Эти слова отца — крик его обнаженной перед Богом души, — лучший ответ всем тем, которые упрекали его за непоследовательность, фарисейство, даже ложь.

Уход из дома был бы ему легче, вознес бы его на еще более высокий пьедестал, умножил бы его славу… Крест, взятый им на себя, был во много раз тягостнее.

«Помоги мне, Господи. Опять хочется уйти. И не решаюсь. Но и не отказываюсь. Главное: для себя ли я сделаю, если уйду. То, что я не для себя делаю, оставаясь, это я знаю. Надо думать с Богом. Так и буду».

«Мучительно тяжело на душе, — писал он в том же дневнике. — Знаю, что это к добру душе, но тяжело. Когда спрошу себя: что же мне нужно: уйти от всех. Куда? К Богу, умереть. Преступно желаю смерти».

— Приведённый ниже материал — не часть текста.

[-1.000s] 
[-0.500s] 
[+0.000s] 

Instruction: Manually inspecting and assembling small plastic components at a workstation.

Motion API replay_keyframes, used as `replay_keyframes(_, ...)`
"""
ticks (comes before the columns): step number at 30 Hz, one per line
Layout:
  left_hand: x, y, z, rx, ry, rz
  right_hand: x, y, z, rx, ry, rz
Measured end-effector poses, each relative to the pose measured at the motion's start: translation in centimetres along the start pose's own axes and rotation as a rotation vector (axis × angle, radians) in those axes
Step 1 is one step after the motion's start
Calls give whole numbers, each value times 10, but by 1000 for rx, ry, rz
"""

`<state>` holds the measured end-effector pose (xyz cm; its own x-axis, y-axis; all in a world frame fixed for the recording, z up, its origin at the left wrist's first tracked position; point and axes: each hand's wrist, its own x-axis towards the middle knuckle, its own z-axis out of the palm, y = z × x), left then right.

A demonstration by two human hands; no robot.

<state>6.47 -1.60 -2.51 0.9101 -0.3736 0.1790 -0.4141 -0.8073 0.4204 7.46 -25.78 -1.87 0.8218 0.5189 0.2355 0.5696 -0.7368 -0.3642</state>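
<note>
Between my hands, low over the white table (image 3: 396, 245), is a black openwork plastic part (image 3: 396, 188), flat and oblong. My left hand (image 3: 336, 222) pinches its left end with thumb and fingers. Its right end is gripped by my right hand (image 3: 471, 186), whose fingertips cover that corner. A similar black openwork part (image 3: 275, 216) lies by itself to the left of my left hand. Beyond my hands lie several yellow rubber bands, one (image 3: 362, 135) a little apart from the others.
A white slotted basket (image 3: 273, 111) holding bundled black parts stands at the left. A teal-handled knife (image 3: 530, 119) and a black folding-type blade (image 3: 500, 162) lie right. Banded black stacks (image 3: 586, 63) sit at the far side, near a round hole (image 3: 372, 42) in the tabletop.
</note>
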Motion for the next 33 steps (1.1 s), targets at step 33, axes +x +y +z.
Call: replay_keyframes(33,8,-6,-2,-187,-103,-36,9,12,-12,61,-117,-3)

Чертков в это время жил на одной из дач Козловки—Засеки с Галей, сыном Димой и тем же многочисленным окружением. Зная, как важна отцу близость Черткова, я согласилась продать Чертковым половину того небольшого участка, который остался у меня в Телятинках, и Чертков немедленно стал строить там громадный двухэтажный дом и целый ряд надворных построек — мастерские, конюшни, сараи.

Между моей матерью и Чертковым, хотя и не было в то время открытых столкновений, но уже чувствовалась скрытая враждебность. Мою мать раздражало, что Чертков позволял себе вольности по отношению к отцу. Он иногда входил в отцовский кабинет во время занятий, чего никто из нас не делал; вывезенный из Англии вежливый фотограф–профессионал, молчаливый англичанин Тапсель, с густыми, рыжими усами, снимал отца во всех видах, и моя мать, зная как отец не любил позировать, сердилась, а отец не мог отказать Черткову.